If my brain finds that it's getting stuck in a quagmire of misspellings and unclear meaning, my busy brain tends to skip right over the text and find something else that's easier to read.

Don't get me wrong. One or two typos doesn't make a difference. Everyone makes one or two typos. I bet there are at least that many typos in this blog post. I'm talking about the posts that have egregious and/or frequent offenses to clear communication.

For instance, I was reading one day where a woman was complaining about her husband. She wrote, "He never abused me fisically, but..."
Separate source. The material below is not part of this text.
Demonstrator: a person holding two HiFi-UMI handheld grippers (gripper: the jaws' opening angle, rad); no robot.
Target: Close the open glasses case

My brain read that as abused me fiscally. In other words, I thought she was saying that this guy had never stolen from her, or gambled away her life savings, or spent her money frivolously. I had read down another three or four sentences before I realized that she'd meant to say physically. I then had to go back and reread the entire paragraph now that I knew what she meant. And that, folks, is what I simply don't have time for in my life.

The Worst Part

The worst part is that, because I am so busy, I find myself falling into the trap of not editing myself when I've made a minor typo. I'm so tempted to just move on because I know it's minor, and let my readers decipher it because I know it won't take them very long.

But that is how it begins, my friends. And then it's a long downward spiral into being That Person. The one whose stuff nobody bothers to read because you'd have to chop through the errors with a machete like Indiana Jones hacking his way through the jungle.